The start of this school year has felt a little off — whether it is COVID or the city or just life — it has not been as peaceful or calm as I would like. So with the advice and encouragement from two separate friends, I started writing in a gratitude journal. And this simple act of acknowledging five points every. single. night has made a tremendous difference. It is just a subtle shift of my energy that instead of focusing on the negative or what I have not done, I see all that I have and what I am thankful for. One tip was to make the fifth point about myself — which obviously is harder to write down — but it really has helped. In the two plus weeks that I have made this a part of my nightly routine, I clearly see the benefits of this practice. I actually look forward to writing the words down and having a journal full of positivity and gratitude. I highly recommend this daily homework and see such beauty and strength that has emerged from my own recognition of what I have.
My calendar on the left, and my gratitude journal on the right. I use just a dotted moleskine (I dont like lines).
For personal family reasons, I have had a difficult past week with lots of tears shed and feelings of despair and sadness. Many friends went above and beyond and have been an incredible support. Thank you for listening, thank you for the wine, thank you for the lunch, thank you for check ins and calls, and thank you for being my shoulder to lean on. It means the world to me, so thank you.

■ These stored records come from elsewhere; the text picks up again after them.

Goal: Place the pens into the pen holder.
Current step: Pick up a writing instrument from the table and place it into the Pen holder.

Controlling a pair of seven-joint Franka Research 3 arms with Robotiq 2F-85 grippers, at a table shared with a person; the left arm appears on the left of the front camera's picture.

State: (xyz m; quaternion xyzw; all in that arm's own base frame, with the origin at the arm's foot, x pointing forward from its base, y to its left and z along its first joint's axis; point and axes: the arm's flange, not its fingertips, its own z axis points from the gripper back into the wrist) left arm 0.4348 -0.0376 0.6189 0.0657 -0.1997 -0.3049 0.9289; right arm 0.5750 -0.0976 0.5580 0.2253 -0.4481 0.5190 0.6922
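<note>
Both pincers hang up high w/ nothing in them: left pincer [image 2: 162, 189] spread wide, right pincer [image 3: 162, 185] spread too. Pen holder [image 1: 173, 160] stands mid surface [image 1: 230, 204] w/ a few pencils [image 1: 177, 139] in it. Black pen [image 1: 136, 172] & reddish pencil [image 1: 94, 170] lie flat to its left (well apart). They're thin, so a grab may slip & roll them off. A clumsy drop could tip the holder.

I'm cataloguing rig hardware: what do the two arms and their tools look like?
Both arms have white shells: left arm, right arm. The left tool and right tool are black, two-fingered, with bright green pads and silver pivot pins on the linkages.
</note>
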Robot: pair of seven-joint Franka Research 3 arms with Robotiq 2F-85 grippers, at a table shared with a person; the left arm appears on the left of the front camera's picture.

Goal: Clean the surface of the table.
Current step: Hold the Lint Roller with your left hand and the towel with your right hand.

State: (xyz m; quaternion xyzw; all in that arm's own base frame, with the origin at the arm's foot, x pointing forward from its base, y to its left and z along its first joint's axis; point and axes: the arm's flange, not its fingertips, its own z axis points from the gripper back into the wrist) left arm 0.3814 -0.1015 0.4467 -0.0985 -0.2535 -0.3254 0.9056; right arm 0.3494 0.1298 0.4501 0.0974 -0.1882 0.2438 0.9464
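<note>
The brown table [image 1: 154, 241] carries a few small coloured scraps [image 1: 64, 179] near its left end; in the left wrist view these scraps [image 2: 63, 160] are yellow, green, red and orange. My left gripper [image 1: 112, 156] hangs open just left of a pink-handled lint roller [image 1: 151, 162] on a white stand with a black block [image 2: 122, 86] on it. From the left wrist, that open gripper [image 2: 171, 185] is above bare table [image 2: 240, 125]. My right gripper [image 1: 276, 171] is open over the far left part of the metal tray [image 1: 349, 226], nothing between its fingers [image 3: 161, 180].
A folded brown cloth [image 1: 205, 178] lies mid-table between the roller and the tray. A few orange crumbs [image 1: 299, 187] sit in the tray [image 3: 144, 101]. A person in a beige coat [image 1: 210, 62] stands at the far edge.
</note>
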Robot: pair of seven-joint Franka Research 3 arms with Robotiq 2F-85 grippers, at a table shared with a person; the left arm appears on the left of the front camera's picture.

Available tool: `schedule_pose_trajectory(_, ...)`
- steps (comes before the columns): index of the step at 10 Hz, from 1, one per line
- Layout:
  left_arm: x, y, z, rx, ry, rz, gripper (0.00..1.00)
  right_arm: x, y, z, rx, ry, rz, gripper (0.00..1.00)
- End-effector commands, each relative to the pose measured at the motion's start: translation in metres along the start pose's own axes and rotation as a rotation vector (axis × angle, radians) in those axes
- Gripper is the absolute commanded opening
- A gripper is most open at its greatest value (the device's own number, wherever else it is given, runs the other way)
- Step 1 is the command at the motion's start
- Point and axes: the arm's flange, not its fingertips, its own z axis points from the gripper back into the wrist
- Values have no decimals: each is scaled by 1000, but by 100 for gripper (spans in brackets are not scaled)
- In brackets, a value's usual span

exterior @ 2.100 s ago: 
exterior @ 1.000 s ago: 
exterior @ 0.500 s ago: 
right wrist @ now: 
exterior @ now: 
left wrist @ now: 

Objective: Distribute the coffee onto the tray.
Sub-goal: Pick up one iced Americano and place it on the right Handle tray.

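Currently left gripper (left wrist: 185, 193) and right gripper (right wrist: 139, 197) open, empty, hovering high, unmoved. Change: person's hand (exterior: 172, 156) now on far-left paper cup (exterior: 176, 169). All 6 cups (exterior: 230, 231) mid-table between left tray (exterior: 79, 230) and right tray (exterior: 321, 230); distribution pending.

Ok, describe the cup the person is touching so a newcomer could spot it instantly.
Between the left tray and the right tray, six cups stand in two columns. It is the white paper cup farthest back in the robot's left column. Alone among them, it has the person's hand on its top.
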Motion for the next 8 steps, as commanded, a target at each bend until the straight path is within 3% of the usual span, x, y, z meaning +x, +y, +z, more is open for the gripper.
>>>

It is also during these times that I miss my parents the most. Growing up, whenever I got upset (either by throwing a temper tantrum or having my feelings hurt), my father would type up letters with some big moral and place them on my pillowcase. My father (the smartest man in the world) is also incredibly sensitive, wise, articulate, and thoughtful. It was during those hard times that I looked forward to his letters the most. Especially right now, I so wish I had these letters and could relate them to my feelings.
So when I came across this book “Letters to My Baby” it tugged at my heart strings and I had to buy it. Not that they are similar to my father’s typed up letters, but they are a great keepsake and something a child can have forever. Write now, read later, treasure forever. They are little paper time capsules that contain 12 letters where a parent can write to their child. Each letter has a different prompt for the parent to write about, and then you date, seal and keep the letters for your child. I love this idea.
Vintage Air Mail look in a great little booklet.